Una compagnia teatrale sta mettendo in scena una versione postmoderna dell’Orestea. Ad un certo punto il coro – nelle vesti di un solo attore – interrompe lo spettacolo e comincia a coinvolgere attivamente alcuni spettatori.

Comincia così una sorta di balletto delle prospettive. Attori e spettatori che vedono invertite le loro posizioni. Personaggi e persone che vedono mischiate le loro identità. Teatro nel teatro. Cinema nel teatro. Riprese nei corridoi e voci che si sentono. Inquadrature che non si allargano ma si allontanano fisicamente dal luogo dell’azione. Distanze colmate dalla voce. Quanto lonotano ci si può spingere per guardare? Dove finisce il limite dell’interpretazione? Dov’è il confine tra dentro e fuori dal teatro? Dentro e fuori dalla storia?

Dov’è il confine tra realtà e finzione? Esiste il confine tra realtà e finzione? Elementi classici snaturati eppure immutati. Commistione di elementi e la ricerca di tutte le possibili angolazioni di visione.

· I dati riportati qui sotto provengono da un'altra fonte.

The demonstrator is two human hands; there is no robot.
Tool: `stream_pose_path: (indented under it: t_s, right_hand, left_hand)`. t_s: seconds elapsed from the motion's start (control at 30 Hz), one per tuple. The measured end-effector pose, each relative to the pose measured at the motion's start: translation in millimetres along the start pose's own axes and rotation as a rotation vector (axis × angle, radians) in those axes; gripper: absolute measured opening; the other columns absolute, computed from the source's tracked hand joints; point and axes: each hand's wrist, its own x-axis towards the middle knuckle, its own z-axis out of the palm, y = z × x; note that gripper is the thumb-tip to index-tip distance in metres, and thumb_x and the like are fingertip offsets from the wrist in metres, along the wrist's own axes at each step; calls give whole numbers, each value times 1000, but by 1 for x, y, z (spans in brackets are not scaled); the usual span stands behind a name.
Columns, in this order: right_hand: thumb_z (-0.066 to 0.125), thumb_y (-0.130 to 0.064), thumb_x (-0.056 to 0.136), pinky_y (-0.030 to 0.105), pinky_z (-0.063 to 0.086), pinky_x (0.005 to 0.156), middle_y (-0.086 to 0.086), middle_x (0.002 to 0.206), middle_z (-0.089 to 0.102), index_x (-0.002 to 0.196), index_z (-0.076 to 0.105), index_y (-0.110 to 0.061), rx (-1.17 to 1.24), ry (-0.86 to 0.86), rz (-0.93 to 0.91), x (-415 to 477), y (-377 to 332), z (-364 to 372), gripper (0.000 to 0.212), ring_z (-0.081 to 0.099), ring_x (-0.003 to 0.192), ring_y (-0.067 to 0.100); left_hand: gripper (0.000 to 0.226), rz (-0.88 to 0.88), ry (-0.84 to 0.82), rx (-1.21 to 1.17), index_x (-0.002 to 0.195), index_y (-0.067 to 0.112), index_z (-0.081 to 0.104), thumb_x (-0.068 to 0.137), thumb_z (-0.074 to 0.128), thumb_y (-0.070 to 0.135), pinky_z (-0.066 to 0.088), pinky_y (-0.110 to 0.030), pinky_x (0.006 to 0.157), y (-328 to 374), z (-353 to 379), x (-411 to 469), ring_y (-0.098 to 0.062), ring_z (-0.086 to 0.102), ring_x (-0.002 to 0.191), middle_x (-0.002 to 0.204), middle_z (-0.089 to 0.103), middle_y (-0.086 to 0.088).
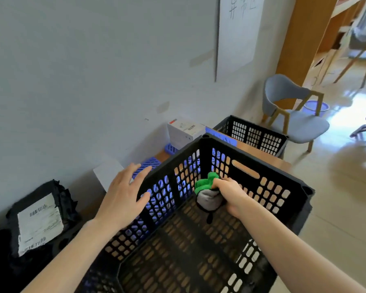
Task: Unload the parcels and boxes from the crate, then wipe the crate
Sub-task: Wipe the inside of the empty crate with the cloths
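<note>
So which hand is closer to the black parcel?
Left. The left hand is at the crate wall nearest the black parcel; the right hand grips a cloth inside the crate.

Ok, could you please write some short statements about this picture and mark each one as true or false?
1. The right hand grips a green and grey cloth inside the black crate. True.
2. The crate holds several parcels. False: no parcel shows inside it.
3. The left hand holds a box. False: it is open, at the crate's left rim; the white box stands by the wall.
4. A black parcel with a white label lies outside the crate, to its left. True.
5. The grey chair lies tipped over. False: it stands upright.
</note>
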Motion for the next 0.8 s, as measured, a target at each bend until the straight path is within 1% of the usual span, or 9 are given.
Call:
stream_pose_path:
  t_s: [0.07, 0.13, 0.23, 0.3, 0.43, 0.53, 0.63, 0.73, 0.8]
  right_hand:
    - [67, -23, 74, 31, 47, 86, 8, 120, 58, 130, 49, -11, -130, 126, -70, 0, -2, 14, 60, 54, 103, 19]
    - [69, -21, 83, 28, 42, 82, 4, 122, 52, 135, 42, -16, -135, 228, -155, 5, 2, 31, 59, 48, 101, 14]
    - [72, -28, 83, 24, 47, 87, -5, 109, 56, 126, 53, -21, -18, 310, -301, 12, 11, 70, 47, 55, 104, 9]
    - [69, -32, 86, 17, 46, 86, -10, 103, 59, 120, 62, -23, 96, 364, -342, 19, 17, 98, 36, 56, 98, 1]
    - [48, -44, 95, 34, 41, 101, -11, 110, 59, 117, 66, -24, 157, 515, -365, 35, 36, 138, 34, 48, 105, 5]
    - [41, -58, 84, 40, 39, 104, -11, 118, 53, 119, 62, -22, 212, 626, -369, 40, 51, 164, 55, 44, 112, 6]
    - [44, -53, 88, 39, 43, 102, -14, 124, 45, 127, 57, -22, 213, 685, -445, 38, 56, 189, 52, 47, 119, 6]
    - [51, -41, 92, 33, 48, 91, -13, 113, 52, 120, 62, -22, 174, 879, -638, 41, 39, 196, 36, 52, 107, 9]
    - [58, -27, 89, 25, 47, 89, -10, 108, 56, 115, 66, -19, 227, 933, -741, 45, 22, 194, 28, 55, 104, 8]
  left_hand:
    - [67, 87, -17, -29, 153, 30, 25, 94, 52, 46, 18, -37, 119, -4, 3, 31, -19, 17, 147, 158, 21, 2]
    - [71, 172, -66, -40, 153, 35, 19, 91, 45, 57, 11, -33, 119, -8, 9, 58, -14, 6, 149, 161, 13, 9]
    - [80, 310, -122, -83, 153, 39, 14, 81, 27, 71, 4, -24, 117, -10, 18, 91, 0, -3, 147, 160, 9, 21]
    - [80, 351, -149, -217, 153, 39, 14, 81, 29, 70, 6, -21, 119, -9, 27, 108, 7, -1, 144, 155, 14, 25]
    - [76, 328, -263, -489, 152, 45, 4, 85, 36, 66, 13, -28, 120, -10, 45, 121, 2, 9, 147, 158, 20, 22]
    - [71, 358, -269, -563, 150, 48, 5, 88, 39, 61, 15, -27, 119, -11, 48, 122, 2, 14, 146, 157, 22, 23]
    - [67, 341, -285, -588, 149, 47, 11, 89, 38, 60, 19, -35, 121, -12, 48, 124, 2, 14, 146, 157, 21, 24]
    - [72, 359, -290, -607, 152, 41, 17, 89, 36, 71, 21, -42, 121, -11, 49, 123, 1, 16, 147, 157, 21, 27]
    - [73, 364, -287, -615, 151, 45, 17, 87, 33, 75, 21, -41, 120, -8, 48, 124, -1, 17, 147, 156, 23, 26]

Un lavoro sperimentale sull’atto del guardare in sé. Scatole cinesi di occhi che guardano sempre più a fondo o sempre più da lontano. Catarsi? Forse.

Questo è il secondo film che ho faticato a portare alla fine.

Gli attori sono molto bravi e ci sono un sacco di idee tecnicamente molto sofisticate ma non sono riuscita ad entrarci veramente.